Systems Research Laboratory

==+== FAST '09 Paper Review Form

==-== Set the paper number and fill out lettered sections A through G.

==-== DO NOT CHANGE LINES THAT START WITH ”==+==”!

==+== RAJU MUST REPLACE THIS LINE BEFORE UPLOADING

==+== Begin Review

==+== Paper #73

==-== Replace '000000' with the actual paper number.

==+== Review Readiness

==-== Enter “Ready” here if the review is ready for others to see:

Ready

==+== A. Overall merit

==-== Enter a number from 1 to 5.

==-== Choices: 1. Reject

==-== 2. Weak reject

==-== 3. Weak accept

==-== 4. Accept

==-== 5. Strong accept

4

==+== B. Novelty

==-== Enter a number from 1 to 5.

==-== Choices: 1. Published before

==-== 2. Done before (not necessarily published)

==-== 3. Incremental improvement

==-== 4. New contribution

==-== 5. Surprisingly new contribution

4

==+== C. Longevity

==-== How important will this work be over time?

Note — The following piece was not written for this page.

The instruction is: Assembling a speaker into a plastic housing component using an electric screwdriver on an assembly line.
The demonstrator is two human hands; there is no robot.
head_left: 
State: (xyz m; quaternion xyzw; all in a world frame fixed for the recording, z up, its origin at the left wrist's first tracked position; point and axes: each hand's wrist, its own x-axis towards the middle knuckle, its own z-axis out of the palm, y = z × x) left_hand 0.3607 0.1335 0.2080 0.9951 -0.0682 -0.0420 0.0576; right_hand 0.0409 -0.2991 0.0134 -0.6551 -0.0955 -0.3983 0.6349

==-== Enter a number from 1 to 5.

==-== Choices: 1. Not important now or later

==-== 2. Low importance

==-== 3. Average importance

==-== 4. Important

==-== 5. Exciting

4

==+== D. Reviewer expertise

==-== Enter a number from 1 to 4.

==-== Choices: 1. No familiarity

==-== 2. Some familiarity

==-== 3. Knowledgeable

==-== 4. Expert

3

==+== E. Paper summary

The paper presents an approach for automatically mining the relative importance of pages in a multi-level caching environment in situations where the lower-level caches must deal with a request stream with low temporal locality. The idea is that I/O requests are tagged with hints which may help the cache decide whether or not to keep the page: pages with hints frequently re-referenced have priority over ones that are not. The type of hints proposed by the authors are not fixed and hence do not need to be hard-coded in the cache replacement policy. Moreover, the second-level cache is oblivious of the semantics of the hints inside the upper level; it simply maintains statistics about the hints to automatically determine the hints which are important so that associated pages can be retained in memory.

==+== F. Comments for author

High-level comments:

The authors make an important contribution in the class of hint-based approches. This approach to be intuitive and novel. The authors conduct a reasonable evaluation that highlights the strengths of their proposed approach.

There are some comments that I would like to see addressed in a subsequent revision.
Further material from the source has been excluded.